This coloniality of solidarity endemic to Western Marxism was further exemplified by the French Communist Party’s (FCP) refusal to back the Algerian National Liberation Front during Algeria’s anti-colonial war (1954–1962). As Elias Murqos documented in his 1959 work The French Communist Party and the Algerian Cause, the FCP consistently subordinated the Algerian liberation struggle to its own political interests within France, denying the revolution’s organized and national character and instead framing it as isolated instance of violence or premature unrest (Jabbour Citation2025). Rather than embracing the FLN as the legitimate representative of Algerian self-determination, Jabbour points out how the FCP pursued a ‘moderate colonizer’ position – advocating for reforms and equality within the colonial framework while ultimately maintaining French nationalist priorities (Jabbour Citation2025). This amounted to a paternalistic and racist stance that sought to domesticate and weaken the revolutionary movement, illustrating how the FCP’s Marxist rhetoric masked a deeper commitment to preserving French imperial power. The party’s reluctance to fully endorse Algerian independence – initially justified in terms of Algeria being a ‘nation in formation’ and later by alleged fears of US imperialism, mirrored broader failures of the Western Left to transcend Eurocentric biases and colonial imbrication.

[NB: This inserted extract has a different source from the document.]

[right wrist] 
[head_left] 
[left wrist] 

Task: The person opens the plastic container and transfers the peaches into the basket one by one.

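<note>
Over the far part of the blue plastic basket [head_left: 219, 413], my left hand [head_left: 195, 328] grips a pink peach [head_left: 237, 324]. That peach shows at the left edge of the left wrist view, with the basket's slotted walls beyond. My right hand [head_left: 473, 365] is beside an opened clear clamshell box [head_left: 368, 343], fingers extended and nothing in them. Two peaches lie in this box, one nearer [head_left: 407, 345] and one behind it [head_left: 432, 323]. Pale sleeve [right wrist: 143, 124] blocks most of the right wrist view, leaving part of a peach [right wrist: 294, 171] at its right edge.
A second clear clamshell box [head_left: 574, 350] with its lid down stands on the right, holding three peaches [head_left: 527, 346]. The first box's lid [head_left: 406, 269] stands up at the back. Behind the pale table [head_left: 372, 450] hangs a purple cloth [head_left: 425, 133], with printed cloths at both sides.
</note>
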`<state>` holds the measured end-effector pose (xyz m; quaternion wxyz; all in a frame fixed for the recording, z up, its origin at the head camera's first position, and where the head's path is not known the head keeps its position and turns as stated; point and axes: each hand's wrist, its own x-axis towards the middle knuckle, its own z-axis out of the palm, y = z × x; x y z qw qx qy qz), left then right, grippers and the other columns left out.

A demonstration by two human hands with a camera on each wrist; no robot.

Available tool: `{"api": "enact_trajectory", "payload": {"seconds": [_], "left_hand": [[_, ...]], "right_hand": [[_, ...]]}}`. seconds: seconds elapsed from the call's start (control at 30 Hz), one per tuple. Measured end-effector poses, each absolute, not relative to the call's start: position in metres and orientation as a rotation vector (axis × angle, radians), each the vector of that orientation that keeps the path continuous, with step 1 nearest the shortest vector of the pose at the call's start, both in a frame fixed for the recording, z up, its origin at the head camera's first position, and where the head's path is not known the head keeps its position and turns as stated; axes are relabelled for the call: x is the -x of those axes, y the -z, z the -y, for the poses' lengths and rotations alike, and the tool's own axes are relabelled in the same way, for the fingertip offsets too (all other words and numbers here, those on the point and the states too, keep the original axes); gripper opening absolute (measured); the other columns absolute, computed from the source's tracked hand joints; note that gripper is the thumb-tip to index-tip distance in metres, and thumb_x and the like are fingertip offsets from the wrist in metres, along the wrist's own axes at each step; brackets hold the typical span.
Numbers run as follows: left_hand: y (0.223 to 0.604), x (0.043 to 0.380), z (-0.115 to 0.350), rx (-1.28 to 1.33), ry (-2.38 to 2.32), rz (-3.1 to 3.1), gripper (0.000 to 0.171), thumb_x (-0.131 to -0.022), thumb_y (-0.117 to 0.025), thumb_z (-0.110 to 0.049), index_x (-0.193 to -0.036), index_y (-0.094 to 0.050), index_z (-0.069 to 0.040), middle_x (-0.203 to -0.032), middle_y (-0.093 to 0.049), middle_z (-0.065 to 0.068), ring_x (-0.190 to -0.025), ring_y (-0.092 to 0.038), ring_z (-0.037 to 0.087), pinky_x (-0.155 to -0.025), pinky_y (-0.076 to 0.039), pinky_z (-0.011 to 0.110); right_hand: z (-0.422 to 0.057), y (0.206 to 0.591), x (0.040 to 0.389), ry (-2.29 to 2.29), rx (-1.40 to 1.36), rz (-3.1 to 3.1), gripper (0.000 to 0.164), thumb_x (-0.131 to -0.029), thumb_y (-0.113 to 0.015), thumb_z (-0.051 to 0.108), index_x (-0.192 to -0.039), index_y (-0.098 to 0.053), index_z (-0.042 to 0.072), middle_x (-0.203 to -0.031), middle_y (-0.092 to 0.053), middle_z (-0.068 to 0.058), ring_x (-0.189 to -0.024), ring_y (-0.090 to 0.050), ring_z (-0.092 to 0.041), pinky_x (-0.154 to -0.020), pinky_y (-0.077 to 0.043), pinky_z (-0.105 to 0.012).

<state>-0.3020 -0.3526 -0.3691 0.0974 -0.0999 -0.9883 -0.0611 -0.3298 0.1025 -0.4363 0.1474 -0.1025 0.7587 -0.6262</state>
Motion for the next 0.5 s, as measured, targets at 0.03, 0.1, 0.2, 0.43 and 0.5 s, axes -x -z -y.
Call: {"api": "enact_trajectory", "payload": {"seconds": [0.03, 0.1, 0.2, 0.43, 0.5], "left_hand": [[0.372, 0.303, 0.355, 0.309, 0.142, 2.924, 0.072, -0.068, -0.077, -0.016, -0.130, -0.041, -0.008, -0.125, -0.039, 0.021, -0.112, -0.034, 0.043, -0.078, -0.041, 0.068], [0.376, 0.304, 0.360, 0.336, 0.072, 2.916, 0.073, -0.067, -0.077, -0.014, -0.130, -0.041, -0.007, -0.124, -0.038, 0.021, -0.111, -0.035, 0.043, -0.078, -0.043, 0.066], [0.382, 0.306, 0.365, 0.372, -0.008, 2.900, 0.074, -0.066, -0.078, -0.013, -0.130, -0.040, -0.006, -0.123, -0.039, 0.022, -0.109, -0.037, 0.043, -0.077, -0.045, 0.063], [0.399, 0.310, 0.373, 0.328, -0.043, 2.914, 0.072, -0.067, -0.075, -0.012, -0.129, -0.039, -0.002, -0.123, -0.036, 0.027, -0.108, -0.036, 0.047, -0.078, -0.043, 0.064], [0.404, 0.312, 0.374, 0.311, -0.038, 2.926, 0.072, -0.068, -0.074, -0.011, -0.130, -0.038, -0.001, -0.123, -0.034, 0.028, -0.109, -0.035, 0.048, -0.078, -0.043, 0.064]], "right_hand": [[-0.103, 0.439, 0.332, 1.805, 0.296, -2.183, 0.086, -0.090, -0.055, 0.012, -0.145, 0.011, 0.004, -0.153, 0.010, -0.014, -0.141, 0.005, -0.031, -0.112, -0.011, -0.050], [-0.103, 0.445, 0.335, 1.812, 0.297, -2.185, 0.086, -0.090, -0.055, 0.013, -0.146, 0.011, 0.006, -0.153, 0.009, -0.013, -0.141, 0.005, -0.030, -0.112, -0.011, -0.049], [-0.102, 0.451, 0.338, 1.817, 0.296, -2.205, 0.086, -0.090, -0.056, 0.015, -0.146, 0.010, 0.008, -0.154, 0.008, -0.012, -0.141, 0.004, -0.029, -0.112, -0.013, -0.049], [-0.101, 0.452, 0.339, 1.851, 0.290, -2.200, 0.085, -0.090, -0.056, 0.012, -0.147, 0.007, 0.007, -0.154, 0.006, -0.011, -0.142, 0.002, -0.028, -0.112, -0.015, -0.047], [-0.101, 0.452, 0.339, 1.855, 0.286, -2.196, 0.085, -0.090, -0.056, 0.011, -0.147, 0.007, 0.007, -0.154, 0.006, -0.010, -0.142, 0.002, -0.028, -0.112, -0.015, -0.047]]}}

One of the most glaring and damaging blind spots within the contemporary Left has been its failure to shift from viewing Palestinians only as victims to agents of their own liberation, most notably manifested as a reluctance to seriously engage with Palestinian resistance factions as key actors in the struggle against settler colonialism. Too often, leftist solidarity with Palestine is reduced to sanitized rhetoric that demands purely secular, ‘socially progressive’ alternatives, while dismissing the working-class nature of Hamas’ resistance or excluding Hamas as a reactionary or regressive force. This selective solidarity not only distorts Palestinian realities but also reproduces imperialist frameworks that seek to delegitimize the very resistance they claim to support. As Abdaljawad (Citation2024) incisively argues, authentic solidarity requires reckoning with the political forces that actually lead the fight on the ground. The central fault line in Palestinian politics, he contends, is not over secularism or ideology, but between those committed to defiant resistance and those invested in accommodation with colonial domination. By refusing to acknowledge armed resistance as a necessary and valid form of anti-colonial struggle, much of the Western Left inadvertently has become complicit in sustaining colonial oppression, and thus demonstrating the persistent coloniality within leftist internationalism.

This ongoing coloniality of solidarity is powerfully evident in the Western Left’s response to Iran’s confrontation with imperialist aggression. Just as genuine solidarity with Palestine requires a dialectical understanding of how imperialist settler-colonial violence shapes the material conditions of resistance – and the recognition of movements like Hamas as legitimate anti-colonial actors – solidarity with Iran must also confront the reality of a nation under siege for decades, where defending the state is central to resisting imperialist domination. Failing to appreciate these complexities risks replicating imperialist narratives that erode anti-colonial sovereignty and weaken the broader global struggle against imperialism. With this foundation, we now turn to a detailed analysis of the Zionist-imperialist assault on Iran and its wider implications for anti-imperialist solidarity.

Anatomy Of The Zionist-Imperialist Assault On Iran

US and Israeli planners expected their aggression to be short and decisive, leveraging overwhelming firepower to paralyze Iranian defenses and trigger political collapse. This expectation was based on a familiar pattern from imperialist wars in the region: massive initial bombardments, quick destruction of command-and-control structures, and the cultivation of internal dissent to topple governments. The model was Iraq in 2003 – decapitation, occupation, and restructuring under a compliant client regime. But this model imploded after October 7, 2023, with the Al Aqsa flood operation successfully challenging Zionist-imperialist military might and maintaining command and control despite the superior capabilities of the imperialist enemy. Furthermore, Iran is not Iraq in 2003. It is not even Iraq in 1991. Iran has spent decades preparing for precisely this type of confrontation.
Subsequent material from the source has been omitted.